Exploring the books and reading practices behind the creation of Transcendentalist philosophy and community
Transcendentalism emerged in early 19th century New England as a uniquely American philosophical, spiritual, and literary movement. Its first generation of thinkers—including Ralph Waldo Emerson, Theodore Parker, and Margaret Fuller—created a worldview that stressed the inherent goodness of the “self-reliant” individual and the presence of the divine in nature. These intellectuals gathered in informal symposia devoted to what Emerson called “creative reading,” a practice that stresses the transformative potential of the written word that was central to the movement’s emergence, growth, and spread. But what were these thinkers reading and how did it influence the development of Transcendentalism?
In Reading with the Transcendentalists, renowned literary scholar Philip F. Gura focuses on 10 American, British, and European books that were essential to the movement’s thoughts, writings, and activities. Many of the authors of these books—James Marsh, Madame de Staël, Samson Reed, George Ripley, Thomas Carlyle, Albert Brisbane, and George Sand—stood outside of Transcendentalism yet profoundly influenced it. Others such as Emerson, Parker, and Fuller were the movement’s central architects, whose writings in turn inspired the next generation, including Henry David Thoreau and Caroline Healey Dall. Each of these books challenged prevailing religious, philosophical, and social conventions in ways that resonated deeply with burgeoning Transcendentalist ideals.
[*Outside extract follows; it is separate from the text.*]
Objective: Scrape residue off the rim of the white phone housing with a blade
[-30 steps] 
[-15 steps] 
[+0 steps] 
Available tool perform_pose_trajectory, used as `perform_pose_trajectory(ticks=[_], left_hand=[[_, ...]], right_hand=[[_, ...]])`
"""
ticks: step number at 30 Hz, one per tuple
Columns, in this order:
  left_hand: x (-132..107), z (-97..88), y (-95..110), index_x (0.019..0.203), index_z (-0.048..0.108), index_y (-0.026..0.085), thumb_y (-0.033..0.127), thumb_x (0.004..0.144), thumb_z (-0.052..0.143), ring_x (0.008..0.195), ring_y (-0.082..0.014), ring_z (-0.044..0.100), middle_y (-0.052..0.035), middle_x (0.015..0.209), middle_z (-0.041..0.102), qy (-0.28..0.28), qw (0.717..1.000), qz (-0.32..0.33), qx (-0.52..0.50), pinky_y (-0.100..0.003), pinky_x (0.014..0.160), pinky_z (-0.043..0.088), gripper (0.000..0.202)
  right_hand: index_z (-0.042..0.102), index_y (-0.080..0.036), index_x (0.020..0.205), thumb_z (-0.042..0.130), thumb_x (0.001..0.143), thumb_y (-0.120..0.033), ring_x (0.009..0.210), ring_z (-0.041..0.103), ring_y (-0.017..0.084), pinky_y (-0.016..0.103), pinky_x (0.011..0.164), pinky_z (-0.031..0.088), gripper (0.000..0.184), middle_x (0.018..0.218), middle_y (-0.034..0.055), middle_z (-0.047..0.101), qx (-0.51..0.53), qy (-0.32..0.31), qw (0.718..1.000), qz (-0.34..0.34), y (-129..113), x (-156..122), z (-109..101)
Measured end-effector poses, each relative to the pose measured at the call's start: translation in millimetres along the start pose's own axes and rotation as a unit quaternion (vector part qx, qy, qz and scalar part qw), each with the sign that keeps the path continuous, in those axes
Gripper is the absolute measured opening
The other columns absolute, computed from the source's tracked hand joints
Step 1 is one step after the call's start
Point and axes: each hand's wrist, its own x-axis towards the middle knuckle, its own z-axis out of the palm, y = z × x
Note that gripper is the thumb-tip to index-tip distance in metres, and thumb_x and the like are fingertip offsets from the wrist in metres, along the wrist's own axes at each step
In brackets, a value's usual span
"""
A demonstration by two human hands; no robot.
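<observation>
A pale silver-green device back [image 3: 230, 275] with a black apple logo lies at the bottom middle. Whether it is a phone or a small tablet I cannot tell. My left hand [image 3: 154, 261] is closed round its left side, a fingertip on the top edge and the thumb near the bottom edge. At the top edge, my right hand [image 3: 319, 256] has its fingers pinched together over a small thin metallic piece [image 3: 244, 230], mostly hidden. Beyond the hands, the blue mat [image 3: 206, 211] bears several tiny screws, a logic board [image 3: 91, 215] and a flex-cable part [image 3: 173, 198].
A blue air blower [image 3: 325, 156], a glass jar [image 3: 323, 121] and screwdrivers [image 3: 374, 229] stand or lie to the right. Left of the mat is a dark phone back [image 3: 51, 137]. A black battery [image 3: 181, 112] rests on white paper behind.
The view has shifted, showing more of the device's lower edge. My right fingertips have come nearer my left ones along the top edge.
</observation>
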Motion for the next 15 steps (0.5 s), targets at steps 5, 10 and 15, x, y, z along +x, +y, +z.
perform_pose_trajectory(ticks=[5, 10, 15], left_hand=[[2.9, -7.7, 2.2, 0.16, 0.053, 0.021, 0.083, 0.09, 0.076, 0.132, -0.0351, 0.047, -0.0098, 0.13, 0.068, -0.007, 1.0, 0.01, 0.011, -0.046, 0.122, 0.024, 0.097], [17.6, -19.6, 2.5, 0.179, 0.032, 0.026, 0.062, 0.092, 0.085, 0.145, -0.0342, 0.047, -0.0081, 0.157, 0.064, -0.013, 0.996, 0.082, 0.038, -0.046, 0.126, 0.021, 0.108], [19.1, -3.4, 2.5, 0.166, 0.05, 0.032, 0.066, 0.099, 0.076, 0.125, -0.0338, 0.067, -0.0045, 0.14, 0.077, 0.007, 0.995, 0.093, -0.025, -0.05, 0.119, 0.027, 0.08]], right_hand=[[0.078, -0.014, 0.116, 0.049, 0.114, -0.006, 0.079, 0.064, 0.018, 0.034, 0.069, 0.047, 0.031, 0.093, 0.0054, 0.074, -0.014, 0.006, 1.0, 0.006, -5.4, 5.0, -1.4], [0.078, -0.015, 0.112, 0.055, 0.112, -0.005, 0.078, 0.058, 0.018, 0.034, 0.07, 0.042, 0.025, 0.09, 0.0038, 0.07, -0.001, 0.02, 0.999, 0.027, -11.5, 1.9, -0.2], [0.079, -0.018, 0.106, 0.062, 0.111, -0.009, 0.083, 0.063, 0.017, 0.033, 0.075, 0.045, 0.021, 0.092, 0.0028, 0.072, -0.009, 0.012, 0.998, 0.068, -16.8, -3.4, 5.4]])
Blending intellectual biography with book history, Gura crafts a captivating cultural history that reconstructs the dynamic social networks of the early Transcendentalists, in which ideas from the written word circulated, evolved, and acquired new meanings. The result is an rich portrait of reading as a creative and communal act, and an exploration of how books ignite curiosity, sustain friendship, and catalyze intellectual transformation. Through a carefully developed narrative structure that is filled not only with books and reading but with headline-worthy scandals, disputes, and falling outs and realignments, Gura traces the historical arc of a transnational intellectual movement that helped lay the foundation for the idea of “America.”